I was reading Dr Seidel and student’s papers. Lots of it was over my head but something I got to wonder about was how much having to use the “scaffold-level assembly” of the Burmese python genome with “discontinuities” is holding back identification of additional ball python mutations. I gathered that Burmese are like >97% similar to balls but it sounds like maybe there are some problems with how the Burmese genome was done presumably some years back.
How much time/money/work would it take to produce a ball python reference genome with today’s equipment and best practices? How much would that help in the pursuit of new ball python mutation tests if someone was willing to fund it? Maybe we could get a Departmental of Agriculture or Department of Commerce grant? Or has technology made it GoFundMe level now?
There is an unofficial ball reference genome out there, it just is not in the databases
Is it available and more helpful (better quality?) than the 10 year old Burmese reference genome for finding ball python mutations?

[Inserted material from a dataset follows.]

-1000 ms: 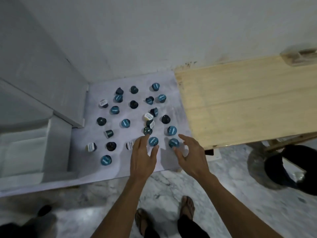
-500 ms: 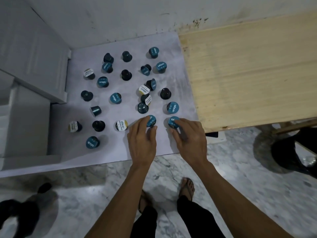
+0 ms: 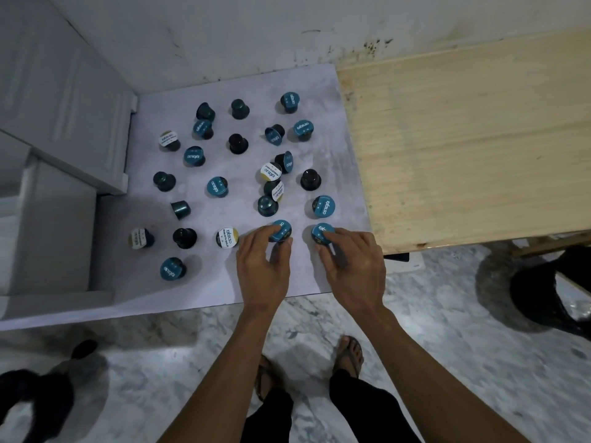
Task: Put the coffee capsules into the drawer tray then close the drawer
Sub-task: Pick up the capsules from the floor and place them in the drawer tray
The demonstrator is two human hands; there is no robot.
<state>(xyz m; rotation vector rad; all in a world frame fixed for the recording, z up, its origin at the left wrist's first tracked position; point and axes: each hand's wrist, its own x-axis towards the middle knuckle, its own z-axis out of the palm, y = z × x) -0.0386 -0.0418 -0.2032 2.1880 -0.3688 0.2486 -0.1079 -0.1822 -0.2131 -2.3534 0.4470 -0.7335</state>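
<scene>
Several coffee capsules, dark bodies with blue or white-and-gold lids, lie scattered on a pale grey counter [image 3: 208, 292]. My left hand [image 3: 262, 266] pinches a blue-lidded capsule [image 3: 282, 230] near the counter's front edge. My right hand [image 3: 350, 260] grips a second blue-lidded capsule [image 3: 321, 233] just to its right. Both capsules still rest on the counter. A white-lidded capsule [image 3: 227, 237] lies just left of my left hand. The white drawer [image 3: 48, 225] stands at the left, its inside mostly out of view.
A light wooden board [image 3: 463, 139] adjoins the counter on the right. A white cabinet [image 3: 64, 100] stands at the back left against the wall. Below the counter's front edge are a marble floor, my feet in sandals [image 3: 350, 353] and dark footwear [image 3: 550, 282] at the right.
The view has dropped and drawn closer to the counter. Both hands moved forward from open and hovering, and their fingers have closed around the two nearest blue-lidded capsules.
</scene>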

I was reading about the billions spent on the first human reference genome and was wondering what it would cost to do a new species now.
I know of a couple snake research folks that have access to it (I am not one of them though)

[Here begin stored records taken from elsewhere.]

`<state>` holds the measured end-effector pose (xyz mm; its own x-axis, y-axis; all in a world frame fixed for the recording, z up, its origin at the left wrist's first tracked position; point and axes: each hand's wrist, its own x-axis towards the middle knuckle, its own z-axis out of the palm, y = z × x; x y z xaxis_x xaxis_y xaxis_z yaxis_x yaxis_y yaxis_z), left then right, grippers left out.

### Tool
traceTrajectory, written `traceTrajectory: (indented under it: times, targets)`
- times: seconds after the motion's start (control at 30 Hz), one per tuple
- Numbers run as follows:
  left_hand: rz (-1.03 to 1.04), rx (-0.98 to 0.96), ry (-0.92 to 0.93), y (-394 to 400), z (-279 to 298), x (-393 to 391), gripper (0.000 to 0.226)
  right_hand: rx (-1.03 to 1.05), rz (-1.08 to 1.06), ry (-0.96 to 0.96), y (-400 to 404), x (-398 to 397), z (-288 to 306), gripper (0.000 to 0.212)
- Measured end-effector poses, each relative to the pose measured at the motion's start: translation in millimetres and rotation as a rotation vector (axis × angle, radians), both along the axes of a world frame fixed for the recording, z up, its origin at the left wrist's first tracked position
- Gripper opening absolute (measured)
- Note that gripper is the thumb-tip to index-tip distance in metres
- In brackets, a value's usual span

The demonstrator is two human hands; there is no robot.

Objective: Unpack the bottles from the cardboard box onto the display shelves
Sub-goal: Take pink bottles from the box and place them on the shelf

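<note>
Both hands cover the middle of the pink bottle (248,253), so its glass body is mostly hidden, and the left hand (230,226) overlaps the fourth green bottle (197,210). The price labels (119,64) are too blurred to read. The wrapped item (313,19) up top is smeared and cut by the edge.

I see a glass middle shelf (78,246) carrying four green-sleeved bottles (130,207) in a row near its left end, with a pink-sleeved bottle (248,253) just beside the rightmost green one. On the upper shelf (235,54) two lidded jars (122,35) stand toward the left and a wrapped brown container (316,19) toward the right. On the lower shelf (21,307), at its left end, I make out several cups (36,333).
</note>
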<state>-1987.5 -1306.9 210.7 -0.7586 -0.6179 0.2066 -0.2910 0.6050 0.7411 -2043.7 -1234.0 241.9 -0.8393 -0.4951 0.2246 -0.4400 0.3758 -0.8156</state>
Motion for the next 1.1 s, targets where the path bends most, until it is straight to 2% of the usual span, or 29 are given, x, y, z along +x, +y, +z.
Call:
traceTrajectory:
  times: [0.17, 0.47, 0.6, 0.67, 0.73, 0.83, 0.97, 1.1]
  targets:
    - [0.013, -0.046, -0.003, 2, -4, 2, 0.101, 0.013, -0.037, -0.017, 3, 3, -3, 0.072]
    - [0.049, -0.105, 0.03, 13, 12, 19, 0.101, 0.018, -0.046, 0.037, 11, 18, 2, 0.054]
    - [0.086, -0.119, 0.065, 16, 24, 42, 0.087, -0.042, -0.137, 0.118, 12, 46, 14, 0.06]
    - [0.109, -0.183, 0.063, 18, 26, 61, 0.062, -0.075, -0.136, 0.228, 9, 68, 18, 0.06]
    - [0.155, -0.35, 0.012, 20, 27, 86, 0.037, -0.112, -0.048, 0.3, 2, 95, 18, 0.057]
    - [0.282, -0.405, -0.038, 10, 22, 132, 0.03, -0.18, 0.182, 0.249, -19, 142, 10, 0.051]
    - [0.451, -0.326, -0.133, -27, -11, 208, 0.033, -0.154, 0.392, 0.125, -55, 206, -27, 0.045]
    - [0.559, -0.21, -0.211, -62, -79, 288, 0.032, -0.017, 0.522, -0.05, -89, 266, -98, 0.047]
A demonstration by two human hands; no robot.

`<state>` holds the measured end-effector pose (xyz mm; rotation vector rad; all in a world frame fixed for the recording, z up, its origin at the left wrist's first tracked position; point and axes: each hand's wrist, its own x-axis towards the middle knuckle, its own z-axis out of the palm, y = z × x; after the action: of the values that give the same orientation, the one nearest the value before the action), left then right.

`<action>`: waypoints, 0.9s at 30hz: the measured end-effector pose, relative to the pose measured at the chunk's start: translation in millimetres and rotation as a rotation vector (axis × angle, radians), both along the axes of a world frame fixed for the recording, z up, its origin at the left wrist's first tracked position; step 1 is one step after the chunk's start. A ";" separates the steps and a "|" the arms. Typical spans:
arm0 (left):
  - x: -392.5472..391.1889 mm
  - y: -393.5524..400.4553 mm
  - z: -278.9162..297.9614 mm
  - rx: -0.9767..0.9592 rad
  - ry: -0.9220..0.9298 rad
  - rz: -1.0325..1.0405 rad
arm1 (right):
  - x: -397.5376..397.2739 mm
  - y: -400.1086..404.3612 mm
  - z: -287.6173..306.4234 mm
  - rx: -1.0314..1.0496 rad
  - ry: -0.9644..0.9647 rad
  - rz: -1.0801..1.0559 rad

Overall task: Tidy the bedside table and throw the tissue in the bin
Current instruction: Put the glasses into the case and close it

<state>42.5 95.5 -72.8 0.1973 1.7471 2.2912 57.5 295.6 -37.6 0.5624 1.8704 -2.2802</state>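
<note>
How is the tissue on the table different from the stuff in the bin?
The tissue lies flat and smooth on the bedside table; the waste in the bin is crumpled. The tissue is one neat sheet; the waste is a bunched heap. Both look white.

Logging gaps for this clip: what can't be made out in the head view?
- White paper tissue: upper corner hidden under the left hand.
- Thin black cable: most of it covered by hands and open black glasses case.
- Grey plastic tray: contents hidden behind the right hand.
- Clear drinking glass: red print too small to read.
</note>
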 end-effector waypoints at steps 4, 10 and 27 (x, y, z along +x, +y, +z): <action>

Cost to sequence a whole genome is maybe a couple grand, plus or minus… Cost to analyze and annotate, that is a fair bit more and also reflective of the quality of the sequence data
Still if down from $3,000,000,000 to maybe less than $30,000 in 20 years that is pretty impressive. Maybe $3,000 for everything soon.
Oh yeah, the cost reduction (and size reduction) in sequencing technology has been fantastic. Really the largest issue hampering things now is computation
The raw computer power or the expert interpretation etc? Any hope of AI or just better computer programming helping on that side?
Little from column A, little from column B
It takes a fair amount of computer power to take all the sequence data, sort it, line it up, and then stitch it together. Add in weird genome architectures that require some pretty sophisticated programs to interpret what the sequence really is versus what may get spit out by mistake (think of sequences that repeat dozens or hundreds of time, how do you know you have the right number of repeats?)
Once you have all that in place, then comes the ‘making sense’ part; what are genes and what are not gene? Where are the regulatory elements? What is actually just junk? Which genes, if any, can you accurately identify and tie to a specific function/protein/pathway?
Bioinformatics is making great strides in this area, but they are also playing a bit of catch-up because the data generation has become insane
As for AI… My personal opinion is that the AI of today is still mostly smoke and mirrors so I do not hold out a lot of hope that it will be able to actually solve anything
I’m assuming Aiden lab will have a ball python assembly posted at some point through their DNA zoo project, they’ve been working with the Houston zoo to sequence and assemble a lot of different genomes using Hi-C.